The Eyes: Deer move in ways, and in places, that provide them with visual cover and other advantages. For example, when possible, deer oftentimes travel the inside edge of timber, or other cover, so they aren’t exposed for long stretches of the landscape. Furthermore, deer tend to move slowly and scan ahead as they go. They’ll stand still for long stretches and scan their surroundings in search of potential danger. During the late season, and in pressured settings, deer tend to move even slower as they watch for problems ahead and around. Of course, when bedded, or choosing where to bed, deer commonly select spots that allow them to scan everything in front of them.

The Ears: Deer also use their ears. One example of this is traveling to stagnant water sources, rather than moving bodies of water. Watering in smaller holes that aren’t moving allows them to use both their eyes and ears more effectively. Wind also impacts deer movement, which is why deer tend to move slower and more cautiously with higher wind speeds.

The Nose: Sense of smell is a whitetail’s No. 1 line of defense. Oftentimes, deer bed in spots, and in ways, that allow them to smell danger approaching from behind them. Sometimes, when on the move, they’ll choose directions and routes that allow them to smell danger ahead. That might be them traveling with their nose into the wind, or at least a crosswind, that blows scent from the direction they expect danger to potentially be lurking.

The Extras: Deer use more than their own sense of sight, hearing, and smell. They also benefit from the eyes, ears, and noses of other whitetails.

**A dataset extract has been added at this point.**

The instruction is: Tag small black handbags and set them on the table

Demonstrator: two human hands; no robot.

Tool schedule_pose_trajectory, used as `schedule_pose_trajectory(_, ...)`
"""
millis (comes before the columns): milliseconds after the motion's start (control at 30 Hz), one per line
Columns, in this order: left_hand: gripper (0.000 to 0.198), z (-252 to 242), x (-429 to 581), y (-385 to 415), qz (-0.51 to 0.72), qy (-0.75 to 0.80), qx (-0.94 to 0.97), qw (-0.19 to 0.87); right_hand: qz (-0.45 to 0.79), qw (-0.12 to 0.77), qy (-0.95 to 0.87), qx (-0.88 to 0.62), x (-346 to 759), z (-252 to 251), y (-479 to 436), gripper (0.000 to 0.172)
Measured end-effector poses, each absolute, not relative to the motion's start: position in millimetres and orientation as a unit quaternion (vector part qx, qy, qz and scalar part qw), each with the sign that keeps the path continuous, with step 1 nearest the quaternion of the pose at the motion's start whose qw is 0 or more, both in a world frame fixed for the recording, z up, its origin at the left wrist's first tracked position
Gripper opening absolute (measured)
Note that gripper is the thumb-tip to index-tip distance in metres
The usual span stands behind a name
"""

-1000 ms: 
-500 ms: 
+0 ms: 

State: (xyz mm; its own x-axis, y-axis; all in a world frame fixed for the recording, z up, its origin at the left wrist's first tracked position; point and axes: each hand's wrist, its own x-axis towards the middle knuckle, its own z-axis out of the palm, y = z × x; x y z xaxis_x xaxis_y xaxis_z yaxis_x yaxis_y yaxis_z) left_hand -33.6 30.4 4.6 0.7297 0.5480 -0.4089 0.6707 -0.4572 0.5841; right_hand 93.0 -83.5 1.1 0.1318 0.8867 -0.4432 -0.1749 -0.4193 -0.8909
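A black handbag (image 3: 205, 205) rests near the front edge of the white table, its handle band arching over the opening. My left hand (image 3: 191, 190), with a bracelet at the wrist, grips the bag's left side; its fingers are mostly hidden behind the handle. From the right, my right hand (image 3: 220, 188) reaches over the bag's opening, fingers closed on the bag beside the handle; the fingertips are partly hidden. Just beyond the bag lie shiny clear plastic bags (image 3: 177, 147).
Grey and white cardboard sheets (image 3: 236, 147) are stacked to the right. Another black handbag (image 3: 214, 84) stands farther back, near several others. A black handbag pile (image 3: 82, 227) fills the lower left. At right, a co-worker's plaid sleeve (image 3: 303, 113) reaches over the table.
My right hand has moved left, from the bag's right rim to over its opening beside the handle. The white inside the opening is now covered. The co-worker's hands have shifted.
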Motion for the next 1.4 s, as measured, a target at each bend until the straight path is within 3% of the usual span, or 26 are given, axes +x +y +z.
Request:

These animals are very much in tune with their surroundings, including the behaviors of their fellow cervids. They might not retreat if a turkey spooks and runs, but if another whitetail flags and dashes, all other deer within sight are likely to do so as well.

Deer also choose their travel routes and based on other factors. These are usually impacted by convenience and safety. Potential scenarios include:

  • Traveling through a saddle in a ridge line to avoid spending unnecessary energy needed to walk up and over higher elevations.
  • Moving through a short pinch point that funnels deer through cover, yet that still offers escape routes out the sides, if needed.
  • Avoiding a long, skinny ridge line with steep, unnavigable slopes on either side due to being potentially trapped and in close corridors to predators.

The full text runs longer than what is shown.